I thought I could help my pet goldfish get into better physical shape by buying him a little bicycle but, for some odd reason, it never worked out. I spent the money on the bike, but the poor little thing could never learn to ride it. But he did begin to sing perfect operatic auras until the day he held a high “C” note too long and drowned himself.
Kind of reminds me of the time I was visiting a girl’s gym class outdoors. It was a hot day in August and everyone was sweating profusely.
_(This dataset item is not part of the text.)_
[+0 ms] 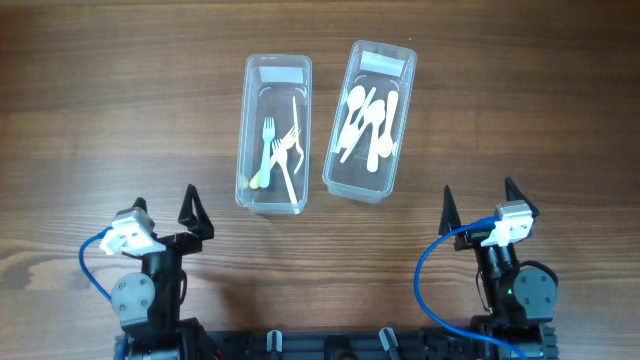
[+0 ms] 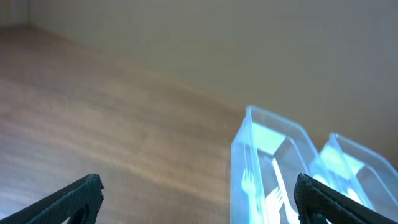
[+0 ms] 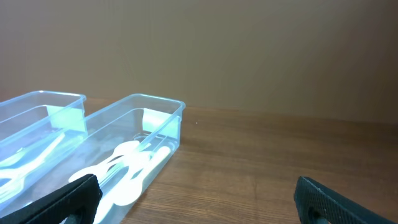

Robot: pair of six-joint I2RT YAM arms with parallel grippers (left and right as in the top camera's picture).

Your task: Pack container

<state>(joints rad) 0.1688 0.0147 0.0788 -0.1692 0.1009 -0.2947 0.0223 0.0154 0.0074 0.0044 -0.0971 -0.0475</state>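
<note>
Both claws stand wide apart and empty over the bench point(image 1: 90, 90), the left claw point(image 1: 165, 200) at seven o'clock and the right claw point(image 1: 478, 190) at five o'clock, well short of the tubs. Toward twelve o'clock the fork tub point(image 1: 243, 130) and the spoon tub point(image 1: 398, 150) lie near each other, the latter skewed toward one o'clock. A finger catching a thin rim would likely shove a light tub, and the crossed forks point(image 1: 272, 150) or piled spoons point(image 1: 368, 118) may lift tangled; nothing else blocks the reach.

A clear container point(image 2: 240, 155) holding forks point(image 2: 277, 180) is sitting on the surface point(image 2: 93, 112), a second container point(image 2: 348, 152) just right of it.
</note>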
The coach handed one of the girls a brand new kind of sunscreen lotion to try. She put the lotion all over her exposed skin hoping for some protection from the Sun’s intense rays. But in a few minutes, after the girl had applied the lotion, her skin began to turn dark red and to smoke. The girl screamed as the skin where she had applied the lotion turned black and began to peel. She screamed even louder when her skin burst into flame and within a very few minutes, she was nothing but a pile of smoking ashes.
Do I need to tell you that nobody else in that gym class tried the new lotion for themselves?
I went to a special showing of paintings at a local gallery one Wednesday afternoon.
One of the paintings on display in the gallery was of several monkeys, all of them waving long bamboo sticks in the air.
The title of the picture was, “Radical Republicans Waving Sticks In The Air Because That Is All They Know How To Do.”
One day, not too long ago, I tried an experiment. I coated my entire body with vegetable oil, It was so slick that I could barely stand on my feet or hang onto anything with my hands.
I sat right down and wrote a letter to Donald Trump in which I said, “Dear Mr. Trump, try coating yourself with vegetable oil. If you do, I am sure you will discover, as I have, that you can squeeze out of most anything.”
I though that I should try my hand at writing a poem. So here we go:
“I have no trouble blowing my nose,
But I never could whistle through my toes.”